Implosion du groupe écologiste à l'Assemblée, six députés rallient les socialistes

- Avec AFP

L'Assemblée Nationale Source: Reuters
L'Assemblée Nationale

Conclusion à l'Assemblée d'une crise initiée en 2014 : le groupe écologiste a cessé, jeudi 18 mai, d'exister sous sa forme actuelle. Les députés pro-gouvernement actent le divorce d'avec leurs collègues de l'opposition et rejoignent les socialistes.

Après des mois de déchirements entre écologistes et une vague de départs du mouvement Europe-Ecologie-Les-Verts (EELV), six députés autoproclamés «réformistes», dont François de Rugy, ont annoncé qu'ils quittaient le groupe vert pour rejoindre le PS.

Faute de membres (il n'en reste que dix sur les 15 requis), la disparition du groupe écologiste dans sa forme actuelle est de facto acquise. Une situation inédite en pleine législature dans l'histoire de la Ve République, selon une source parlementaire.

Pour se justifier, les députés sécessionistes ont mis en avant une «dérive sectaire» d'Europe-Ecologie-Les-Verts, mais aussi l'affaire Denis Baupin, le «drame» des accusations de harcèlement et agression sexuelle étant selon eux la source d'un «coup de force» sur la présidence du groupe de la part de l'autre tendance.

A environ un an des élections présidentielle et législatives, ces élus plaident aussi pour «la nécessité impérieuse d'engager un rassemblement des forces de progrès face au danger de la montée de l'extrême droite». Et de lancer que «cultiver les divisions de la gauche» serait «une faute».

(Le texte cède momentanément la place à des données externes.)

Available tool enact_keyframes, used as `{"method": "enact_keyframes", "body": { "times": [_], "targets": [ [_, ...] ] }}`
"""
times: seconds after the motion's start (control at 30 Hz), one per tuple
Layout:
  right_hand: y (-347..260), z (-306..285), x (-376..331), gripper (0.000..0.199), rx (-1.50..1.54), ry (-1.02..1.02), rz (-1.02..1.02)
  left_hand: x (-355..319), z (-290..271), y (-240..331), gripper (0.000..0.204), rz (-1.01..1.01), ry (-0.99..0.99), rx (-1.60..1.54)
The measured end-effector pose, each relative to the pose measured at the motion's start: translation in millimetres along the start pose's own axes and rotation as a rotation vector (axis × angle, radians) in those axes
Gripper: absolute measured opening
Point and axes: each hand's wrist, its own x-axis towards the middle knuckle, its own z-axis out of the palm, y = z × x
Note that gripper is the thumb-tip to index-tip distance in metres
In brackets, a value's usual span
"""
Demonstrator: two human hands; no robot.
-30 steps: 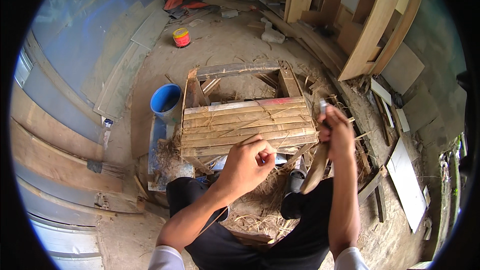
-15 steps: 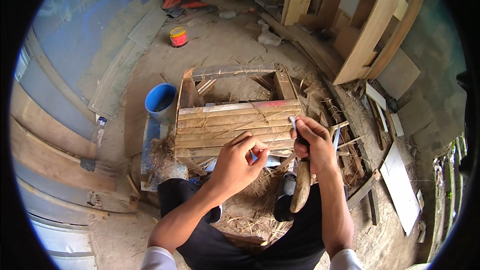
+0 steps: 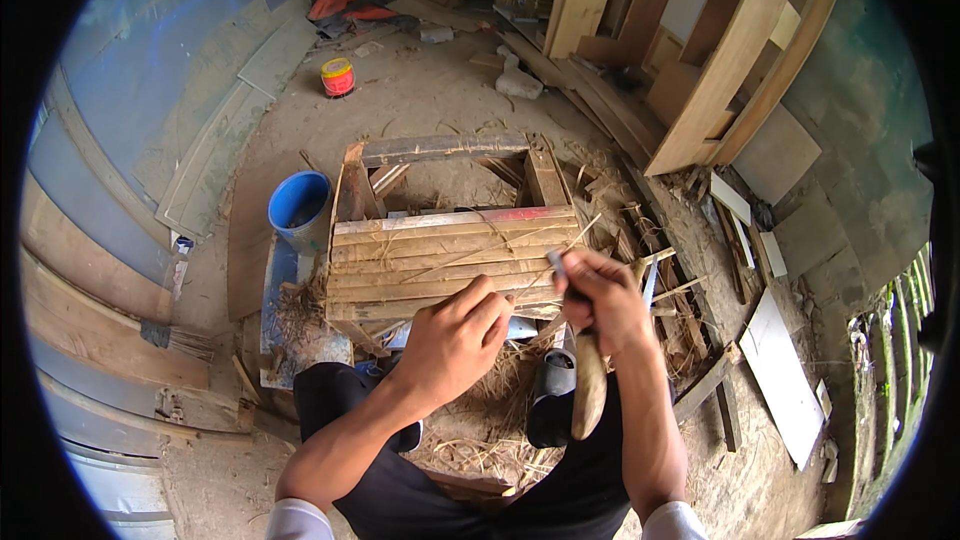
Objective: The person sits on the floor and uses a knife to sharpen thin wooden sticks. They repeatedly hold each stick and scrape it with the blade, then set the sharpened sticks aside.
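Observation:
My left hand (image 3: 450, 340) is closed in a pinch on one end of a thin pale strip (image 3: 584, 231), which looks like split bamboo or cane. The strip slants up to the right, over the slatted wooden bench (image 3: 450, 252) in front of my knees. Wrapped in my right hand (image 3: 612, 302) is a knife (image 3: 590, 398) with a long, curved wooden handle that hangs below my fist. Its short metal blade shows by my thumb and meets the strip or lies close to it; the exact contact is blurred.
A blue bucket (image 3: 299, 202) stands left of the bench, and a red-and-yellow tub (image 3: 338, 78) sits farther back. Wood scraps and a white board (image 3: 780, 380) lie to the right. Tall wooden frames (image 3: 735, 60) lean at the back right. Shavings (image 3: 470, 450) litter the floor between my feet.
The whole view has shifted, so the bench appears farther left. My right hand and the knife have come slightly nearer me, and more of the strip shows beyond the blade.

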Motion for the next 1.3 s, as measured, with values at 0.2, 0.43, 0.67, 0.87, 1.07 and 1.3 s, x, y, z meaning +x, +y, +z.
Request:
{"method": "enact_keyframes", "body": {
  "times": [0.2, 0.43, 0.67, 0.87, 1.07, 1.3],
  "targets": [
    [-9.1, -9.4, 1.1, 0.025, 0.136, 0.115, -0.080, -1.9, 0.5, 4.1, 0.010, -0.044, -0.057, -0.164],
    [7.3, -13.5, 2.6, 0.023, 0.118, 0.001, -0.024, 1.8, -6.3, -2.1, 0.009, -0.164, -0.099, -0.329],
    [-15.4, -91.1, 7.6, 0.022, 0.382, 0.524, -0.307, -6.8, -14.4, -2.7, 0.008, -0.276, -0.110, -0.461],
    [4.1, -17.1, 0.8, 0.031, 0.071, 0.123, -0.103, 1.2, -10.2, -27.5, 0.006, -0.457, -0.082, -0.519],
    [10.5, 1.2, 16.2, 0.021, 0.071, -0.024, -0.034, 7.9, -4.6, -26.7, 0.007, -0.407, -0.108, -0.500],
    [-6.4, -40.0, 19.3, 0.016, 0.174, 0.299, -0.233, 7.8, -14.3, -27.6, 0.007, -0.446, -0.242, -0.419]
  ]
}}
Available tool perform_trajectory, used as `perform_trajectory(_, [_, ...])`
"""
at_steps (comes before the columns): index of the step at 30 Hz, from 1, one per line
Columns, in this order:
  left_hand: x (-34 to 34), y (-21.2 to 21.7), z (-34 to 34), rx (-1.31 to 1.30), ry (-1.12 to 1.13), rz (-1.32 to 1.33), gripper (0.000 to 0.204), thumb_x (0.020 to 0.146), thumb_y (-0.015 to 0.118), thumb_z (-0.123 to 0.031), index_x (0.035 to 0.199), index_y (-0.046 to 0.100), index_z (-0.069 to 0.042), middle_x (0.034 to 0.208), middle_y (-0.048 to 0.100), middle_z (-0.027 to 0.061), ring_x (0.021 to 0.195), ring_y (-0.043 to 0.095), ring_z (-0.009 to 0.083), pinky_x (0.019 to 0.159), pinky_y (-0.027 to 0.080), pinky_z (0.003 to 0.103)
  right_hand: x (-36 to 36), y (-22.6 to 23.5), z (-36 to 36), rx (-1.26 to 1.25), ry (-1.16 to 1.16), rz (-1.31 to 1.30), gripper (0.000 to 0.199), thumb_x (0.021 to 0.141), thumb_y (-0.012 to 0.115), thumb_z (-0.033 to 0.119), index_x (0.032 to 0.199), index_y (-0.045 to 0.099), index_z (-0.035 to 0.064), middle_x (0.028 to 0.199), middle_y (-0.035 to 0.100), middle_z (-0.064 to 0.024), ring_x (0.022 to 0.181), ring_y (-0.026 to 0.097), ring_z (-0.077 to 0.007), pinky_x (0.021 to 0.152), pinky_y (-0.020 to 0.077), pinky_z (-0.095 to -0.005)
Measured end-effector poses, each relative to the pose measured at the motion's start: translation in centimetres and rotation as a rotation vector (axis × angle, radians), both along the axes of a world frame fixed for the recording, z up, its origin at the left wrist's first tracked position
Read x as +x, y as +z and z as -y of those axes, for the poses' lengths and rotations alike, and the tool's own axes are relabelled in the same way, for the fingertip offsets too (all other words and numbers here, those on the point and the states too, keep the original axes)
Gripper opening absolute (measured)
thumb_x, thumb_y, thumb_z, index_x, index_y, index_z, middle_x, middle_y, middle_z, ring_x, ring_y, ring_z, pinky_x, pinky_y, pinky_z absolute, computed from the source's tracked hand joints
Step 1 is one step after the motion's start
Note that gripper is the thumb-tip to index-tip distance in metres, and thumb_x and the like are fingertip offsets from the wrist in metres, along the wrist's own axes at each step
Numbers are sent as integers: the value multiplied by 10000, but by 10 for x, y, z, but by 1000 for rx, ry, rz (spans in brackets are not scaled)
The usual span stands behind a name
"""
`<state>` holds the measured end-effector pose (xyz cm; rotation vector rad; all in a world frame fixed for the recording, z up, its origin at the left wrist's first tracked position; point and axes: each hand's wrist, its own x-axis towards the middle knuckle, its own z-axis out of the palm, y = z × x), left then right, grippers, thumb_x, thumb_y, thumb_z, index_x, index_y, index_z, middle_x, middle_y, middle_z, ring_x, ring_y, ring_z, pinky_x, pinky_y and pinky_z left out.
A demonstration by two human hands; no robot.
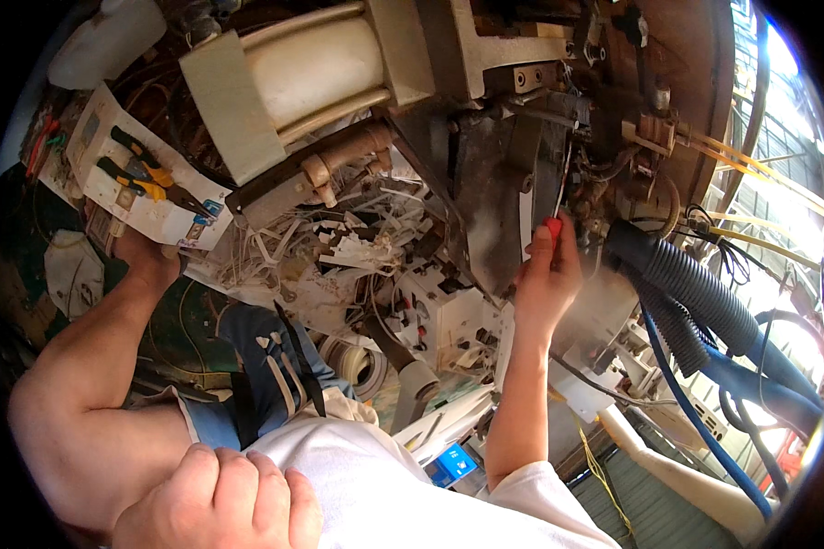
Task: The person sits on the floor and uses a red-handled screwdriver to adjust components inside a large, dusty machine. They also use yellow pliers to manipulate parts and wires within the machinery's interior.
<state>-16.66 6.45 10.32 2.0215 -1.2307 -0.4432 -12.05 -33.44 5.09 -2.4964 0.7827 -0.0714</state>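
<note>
My right hand (547,279) is raised and shut on a screwdriver with a red handle (553,229). Its thin shaft runs up against the dark metal block of a machine (494,183). My left hand (218,499) is a closed fist at the bottom of the view, resting on my bare thigh beside my white shirt (366,485), with nothing seen in it. My bent left leg (73,384) reaches up toward a white card (156,206) that carries two pliers (142,169) with yellow and black grips.
A cream cylinder (311,69) crowns the machine. White plastic scraps and wires (339,247) are heaped below it. Black corrugated hoses (687,284), blue hoses (769,371) and yellow wires (732,156) run at right. A white jug (110,37) stands top left, a blue box (455,460) low down.
</note>
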Motion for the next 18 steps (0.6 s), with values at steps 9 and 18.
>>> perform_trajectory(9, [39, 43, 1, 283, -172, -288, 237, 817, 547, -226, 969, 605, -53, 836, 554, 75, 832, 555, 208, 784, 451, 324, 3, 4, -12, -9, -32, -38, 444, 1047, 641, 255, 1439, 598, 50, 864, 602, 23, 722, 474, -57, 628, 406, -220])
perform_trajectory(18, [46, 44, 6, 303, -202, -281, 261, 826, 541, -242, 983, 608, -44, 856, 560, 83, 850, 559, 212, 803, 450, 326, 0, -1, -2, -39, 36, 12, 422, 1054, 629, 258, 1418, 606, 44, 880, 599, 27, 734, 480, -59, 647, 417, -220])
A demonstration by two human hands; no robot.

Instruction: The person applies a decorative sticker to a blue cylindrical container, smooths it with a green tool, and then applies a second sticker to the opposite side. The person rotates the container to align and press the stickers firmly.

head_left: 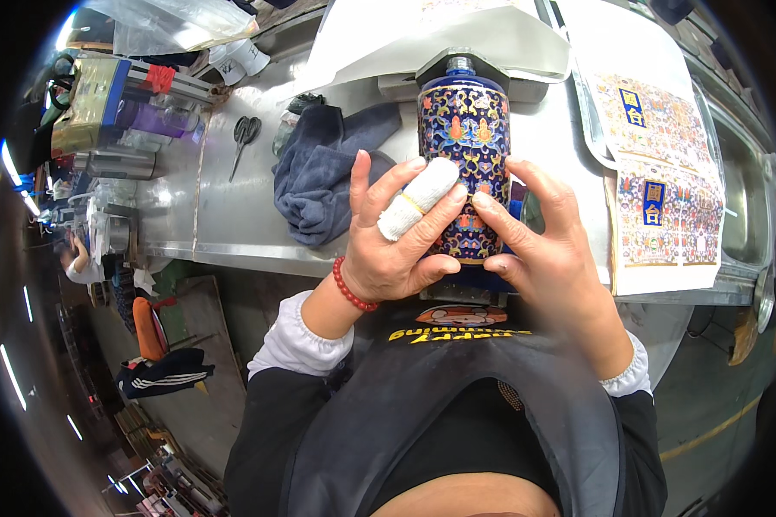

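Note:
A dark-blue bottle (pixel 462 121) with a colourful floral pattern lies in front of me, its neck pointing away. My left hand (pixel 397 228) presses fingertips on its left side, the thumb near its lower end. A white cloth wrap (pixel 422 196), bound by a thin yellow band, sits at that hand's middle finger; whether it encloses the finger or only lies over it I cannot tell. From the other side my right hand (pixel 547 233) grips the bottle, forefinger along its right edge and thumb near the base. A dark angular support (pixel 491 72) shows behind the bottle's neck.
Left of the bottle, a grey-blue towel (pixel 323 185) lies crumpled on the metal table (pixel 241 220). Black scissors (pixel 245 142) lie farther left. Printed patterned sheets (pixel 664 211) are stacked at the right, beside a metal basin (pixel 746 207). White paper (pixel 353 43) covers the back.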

Le premier secrétaire du PS, Jean-Christophe Cambadélis, a salué sur Twitter «une belle alliance !», dans une allusion à son chantier de «Belle alliance populaire». Le chef de file des députés socialistes Bruno Le Roux s'est «réjoui» d'un ralliement permettant «d'afficher la diversité de ce qu'est la gauche aujourd'hui».

Les députés écologistes rejoignant le groupe rebaptisé «socialiste, écologiste, républicain» et formant une composante «libre de ses positions» seront pilotés par Véronique Massonneau. Il s'agit d'Eric Alauzet, Christophe Cavard, François-Michel Lambert, Paul Molac, et François de Rugy, dont la nomination comme vice-président de l'Assemblée n'est pas remise en cause.

Leur décision a des airs d'épilogue, les écologistes ayant été profondément divisés depuis le refus de Cécile Duflot et Pascal Canfin de participer au gouvernement de Manuel Valls, formé en avril 2014. Les parlementaires Barbara Pompili et Jean-Vincent Placé avaient intégré le gouvernement en février, en compagnie de l'ex-secrétaire nationale d'EELV Emmanuelle Cosse.

«Victimes collatérales»

«Enfin, les choses sont claires», a réagi Noël Mamère, tenant de la ligne critique, tout en déplorant «un immense gâchis» et que «ce premier groupe écologiste dans l'histoire de la République n'a pas échappé à la grave crise morale et politique qui frappe toute la gauche».

«Etre "responsable et pragmatique", c'est tout faire pour se faire réélire, quitte à faire tomber le groupe écologiste. Pathétique», a lâché sur Twitter Julien Bayou, porte-parole d'EELV.

Reste à savoir si les écologistes contestataires pourront réussir - en incorporant des élus non-inscrits voire certains socialistes «frondeurs» - à conserver un groupe, ce qui octroie plus de moyens (temps de parole, postes en commissions, dotation de fonctionnement pour des collaborateurs, etc).

«Le coup est dur», reconnaît-on dans les rangs des écologistes restants. Mais, a assuré une élue, «on va tout faire pour» garder un groupe, car «s'il y a des vendus au gouvernement, il y a des déçus du groupe socialiste». «Nous sommes des victimes collatérales», a-t-elle estimé, expliquant que le PS ne pouvait chasser les contestataires de la loi travail ayant co-signé un projet de censure «des gauches», il fallait faire exploser le parti.

Mais un ralliement de «frondeurs» n'est pas acquis. «Pas notre état d'esprit», dit l'un d'entre eux, même si «certains peuvent être tentés», selon un autre. Côté non-inscrits, l'ex-PS Pouria Amirshahi est «pour créer un groupe parlementaire nouveau», mais cela «prend plus de temps qu'un après-midi».

Chef de file du Front de gauche à l'Assemblée, André Chassaigne a déclaré que sa porte restait ouverte si les écologistes ne parvenaient pas à maintenir un groupe, mais qu'il n'avait pas été contacté.